Après les débuts au lycée de Rodez, il doit gagner
sa vie et en 1875 vint à Paris, où il fut employé
dans un grand magasin ; il fréquentait les réunions publiques,
le milieu des disciples de Bakounine appelé le «
demi-quarteron », qui se réunissait chez le père Rousseau,et
qui contribua à la reconstitution des premiers groupements de travailleurs
et à la fondation en 1879 d’un syndicat des employés, le
sien. Il était de toutes les manifestations et, en 1883, à
l’occasion d’un meeting convoquant les sans-travail à l’esplanade
des Invalides, des boulangeries furent pillées sur le parcours et
il fut arrêté, place Maubert, en essayant de délivrer
Louise Michel.
Condamné en cour d’assises à huit ans de réclusion
(libéré par une amnistie au bout de trois), il rentra dans
la vie active comme représentant en librairie et reprit la propagande
révolutionnaire.
En
1889, il édite avec Constant Martin le Ca ira, où
il commençait à écrire dans la langue parlée,
cette langue comprise dans toute la France et qui plaisait aux travailleurs
; il continue par de nombreuses affiches, puis il entreprit le Père
peinard .
En 1894, Pouget fut
impliqué dans le procès des Trente ; il se réfugia
à Londres d’où il envoyait en France son Père peinard
jusqu’en 1895, car, à l’élection de Félix Faure à
la présidence de la République, il rentra en France, fut
jugé et acquitté.
Dès
son acquittement, il reprend la publication du Père peinard.
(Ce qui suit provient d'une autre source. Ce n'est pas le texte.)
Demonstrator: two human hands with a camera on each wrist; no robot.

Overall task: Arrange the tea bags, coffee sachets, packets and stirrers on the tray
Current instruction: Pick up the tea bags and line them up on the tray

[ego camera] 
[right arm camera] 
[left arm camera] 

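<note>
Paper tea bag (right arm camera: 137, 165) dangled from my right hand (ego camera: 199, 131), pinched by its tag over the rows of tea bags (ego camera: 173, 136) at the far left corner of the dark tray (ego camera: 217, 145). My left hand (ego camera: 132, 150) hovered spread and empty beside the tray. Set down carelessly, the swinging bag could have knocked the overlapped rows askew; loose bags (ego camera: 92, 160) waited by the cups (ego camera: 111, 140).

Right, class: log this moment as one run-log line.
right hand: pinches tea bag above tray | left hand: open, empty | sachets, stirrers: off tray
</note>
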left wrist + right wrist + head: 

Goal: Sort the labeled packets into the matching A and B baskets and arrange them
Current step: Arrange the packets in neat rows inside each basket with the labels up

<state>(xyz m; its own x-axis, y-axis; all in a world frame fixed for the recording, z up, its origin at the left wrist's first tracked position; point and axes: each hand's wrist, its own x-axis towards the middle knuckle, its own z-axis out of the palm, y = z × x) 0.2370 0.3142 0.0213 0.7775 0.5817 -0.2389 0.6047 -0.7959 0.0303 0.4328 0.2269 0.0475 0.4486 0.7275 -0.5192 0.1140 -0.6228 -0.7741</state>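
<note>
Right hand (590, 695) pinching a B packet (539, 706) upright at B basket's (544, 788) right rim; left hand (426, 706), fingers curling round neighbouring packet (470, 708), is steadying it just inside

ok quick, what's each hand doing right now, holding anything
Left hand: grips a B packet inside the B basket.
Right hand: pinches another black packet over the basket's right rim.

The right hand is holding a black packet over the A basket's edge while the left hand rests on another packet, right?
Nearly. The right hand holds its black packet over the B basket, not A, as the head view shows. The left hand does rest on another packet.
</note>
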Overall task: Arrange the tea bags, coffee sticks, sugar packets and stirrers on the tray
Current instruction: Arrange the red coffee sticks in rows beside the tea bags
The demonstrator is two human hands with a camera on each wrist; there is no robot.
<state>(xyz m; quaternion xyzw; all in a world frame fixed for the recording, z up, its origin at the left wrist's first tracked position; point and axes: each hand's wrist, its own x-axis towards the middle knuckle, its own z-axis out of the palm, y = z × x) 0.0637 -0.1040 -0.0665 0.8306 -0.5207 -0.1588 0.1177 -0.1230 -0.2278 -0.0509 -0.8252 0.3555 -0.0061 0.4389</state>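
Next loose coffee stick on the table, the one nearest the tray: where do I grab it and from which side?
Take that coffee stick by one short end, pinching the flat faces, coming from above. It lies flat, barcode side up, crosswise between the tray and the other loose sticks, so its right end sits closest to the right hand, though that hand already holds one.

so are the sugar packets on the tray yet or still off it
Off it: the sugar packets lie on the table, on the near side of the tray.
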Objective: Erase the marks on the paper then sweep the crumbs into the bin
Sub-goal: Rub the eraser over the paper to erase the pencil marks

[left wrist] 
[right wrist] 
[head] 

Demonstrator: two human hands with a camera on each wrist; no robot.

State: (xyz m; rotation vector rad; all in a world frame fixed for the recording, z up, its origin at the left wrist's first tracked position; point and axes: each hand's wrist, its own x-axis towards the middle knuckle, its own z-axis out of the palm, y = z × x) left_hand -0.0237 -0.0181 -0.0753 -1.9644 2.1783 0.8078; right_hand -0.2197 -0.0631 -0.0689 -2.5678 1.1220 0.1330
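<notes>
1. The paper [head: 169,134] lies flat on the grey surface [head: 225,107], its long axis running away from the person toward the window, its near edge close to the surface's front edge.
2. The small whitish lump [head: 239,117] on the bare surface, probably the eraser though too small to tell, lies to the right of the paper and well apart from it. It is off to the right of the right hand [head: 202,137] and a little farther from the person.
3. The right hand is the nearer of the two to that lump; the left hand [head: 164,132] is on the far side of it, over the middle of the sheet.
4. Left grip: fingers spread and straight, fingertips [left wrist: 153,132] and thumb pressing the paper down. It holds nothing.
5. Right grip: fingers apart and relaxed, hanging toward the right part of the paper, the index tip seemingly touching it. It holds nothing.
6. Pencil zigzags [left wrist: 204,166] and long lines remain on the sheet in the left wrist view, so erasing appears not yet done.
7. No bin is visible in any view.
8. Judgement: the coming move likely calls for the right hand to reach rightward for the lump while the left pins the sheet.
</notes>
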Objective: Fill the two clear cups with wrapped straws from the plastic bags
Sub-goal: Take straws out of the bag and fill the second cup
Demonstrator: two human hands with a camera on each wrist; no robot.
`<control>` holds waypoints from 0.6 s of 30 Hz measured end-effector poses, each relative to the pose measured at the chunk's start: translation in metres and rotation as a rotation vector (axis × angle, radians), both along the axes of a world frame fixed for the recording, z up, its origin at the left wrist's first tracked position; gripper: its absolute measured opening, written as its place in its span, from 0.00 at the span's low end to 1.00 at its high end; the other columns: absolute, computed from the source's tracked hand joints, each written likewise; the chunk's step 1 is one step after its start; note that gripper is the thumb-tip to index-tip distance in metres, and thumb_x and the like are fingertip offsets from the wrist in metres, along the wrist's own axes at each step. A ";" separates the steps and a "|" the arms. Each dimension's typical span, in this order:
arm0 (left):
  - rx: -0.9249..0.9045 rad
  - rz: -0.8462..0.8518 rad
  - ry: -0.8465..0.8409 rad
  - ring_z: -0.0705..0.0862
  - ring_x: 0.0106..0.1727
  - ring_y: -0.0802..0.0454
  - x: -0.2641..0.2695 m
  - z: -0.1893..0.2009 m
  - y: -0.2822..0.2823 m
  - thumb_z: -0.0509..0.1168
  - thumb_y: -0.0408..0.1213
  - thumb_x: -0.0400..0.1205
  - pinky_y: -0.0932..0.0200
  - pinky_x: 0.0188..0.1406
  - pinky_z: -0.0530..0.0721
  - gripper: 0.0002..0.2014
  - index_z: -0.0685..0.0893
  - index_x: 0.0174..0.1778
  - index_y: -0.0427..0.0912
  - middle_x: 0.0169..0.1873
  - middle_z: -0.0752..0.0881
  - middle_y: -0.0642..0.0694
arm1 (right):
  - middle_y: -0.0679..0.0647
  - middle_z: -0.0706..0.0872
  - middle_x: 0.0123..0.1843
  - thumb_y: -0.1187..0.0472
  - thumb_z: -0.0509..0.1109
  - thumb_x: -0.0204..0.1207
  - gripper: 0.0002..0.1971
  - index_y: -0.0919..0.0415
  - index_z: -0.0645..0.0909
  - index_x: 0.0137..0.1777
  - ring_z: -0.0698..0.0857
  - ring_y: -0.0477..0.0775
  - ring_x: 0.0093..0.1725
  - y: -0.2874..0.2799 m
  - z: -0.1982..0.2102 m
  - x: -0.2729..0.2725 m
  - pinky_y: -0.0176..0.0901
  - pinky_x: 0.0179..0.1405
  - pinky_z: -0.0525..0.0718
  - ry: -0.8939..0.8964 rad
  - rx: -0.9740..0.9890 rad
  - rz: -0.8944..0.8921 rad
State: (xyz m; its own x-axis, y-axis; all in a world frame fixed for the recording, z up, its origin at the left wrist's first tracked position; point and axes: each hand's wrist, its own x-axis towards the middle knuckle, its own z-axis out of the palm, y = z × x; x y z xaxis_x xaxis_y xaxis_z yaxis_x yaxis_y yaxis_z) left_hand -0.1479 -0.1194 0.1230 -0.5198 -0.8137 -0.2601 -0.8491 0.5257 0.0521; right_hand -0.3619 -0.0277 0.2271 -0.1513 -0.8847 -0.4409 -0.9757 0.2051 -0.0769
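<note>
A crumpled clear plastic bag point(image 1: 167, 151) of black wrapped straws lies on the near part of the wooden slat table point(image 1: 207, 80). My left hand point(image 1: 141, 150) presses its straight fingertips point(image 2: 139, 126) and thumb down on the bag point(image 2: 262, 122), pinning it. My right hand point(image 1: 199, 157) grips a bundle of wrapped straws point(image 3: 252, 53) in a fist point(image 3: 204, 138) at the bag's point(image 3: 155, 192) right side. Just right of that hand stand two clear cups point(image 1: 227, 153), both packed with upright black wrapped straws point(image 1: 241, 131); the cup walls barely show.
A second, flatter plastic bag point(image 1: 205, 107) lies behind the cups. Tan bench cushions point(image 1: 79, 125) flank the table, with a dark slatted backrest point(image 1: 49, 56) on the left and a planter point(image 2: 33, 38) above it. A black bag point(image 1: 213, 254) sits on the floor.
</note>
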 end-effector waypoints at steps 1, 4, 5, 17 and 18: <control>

Toujours aussi poursuivi, aussi aimé, le Père peinard
pénétrait jusque dans les villages les plus reculés
où il éveillait l’activité sociale. Antiparlementaire,
antimilitariste, anticlérical, il s’attaquait non aux personnes
mais aux institutions et aux injustices, au capital surtout, mais aussi
à toutes les duperies, y compris celle des partis ouvriers à
l’égard du peuple, essentiellement le guesdisme
à l’époque.
Sa
propagande était très large : Pouget voulait réveiller
le peuple pour l’action sociale révolutionnaire et se solidarisait
dans ce sens avec toutes les formes d’activités sociales, individuelles
et collectives, conscientes ou non.
Anarchiste
de tempérament, il avait vu aussi dans l’action syndicale un moyen
d’inciter les classes populaires à la révolution et il s’y
consacra principalement à partir de 1894, sans doute à la
suite de nombreuses conversations avec Pelloutier.
La fin du XIXe siècle
est l’époque de l’essor du syndicalisme ; Pouget comme Pelloutier
consacrèrent désormais leur vie à grouper les travailleurs
en vue de l’action. Le Père Peinard préconise dès
1889 la grève générale et l’action directe ; il préconisa
aussi en 1894 l’entrée des anarchistes dans les syndicats. En 1895,
il utilise le terme de sabotage dans le père peinard . Il
en donne l’explication dans un rapport présenté au congrès
de Toulouse en 1897, le
boycottage et le sabotage, nouvelle forme de lutte, qui fut adopté.
Son espoir était
celui d’un quotidien pour toutes les tendances révolutionnaires
; il participa au Journal du Peuple de Sébastien Faure en pleine
affaire Dreyfus. Le congrès des syndicats de Toulouse, en 1900,
décide la création d’un organe de presse syndicaliste, la
voix du peuple, dont Pouget est le secrétaire de rédaction
à partir du 1er décembre 1900 en tant que secrétaire
adjoint de la C.G.T. Ses campagnes principales ont été la
lutte contre les bureaux de placement, la revendication du repos hebdomadaire,
de la journée de huit heures, la propagande antimilitariste.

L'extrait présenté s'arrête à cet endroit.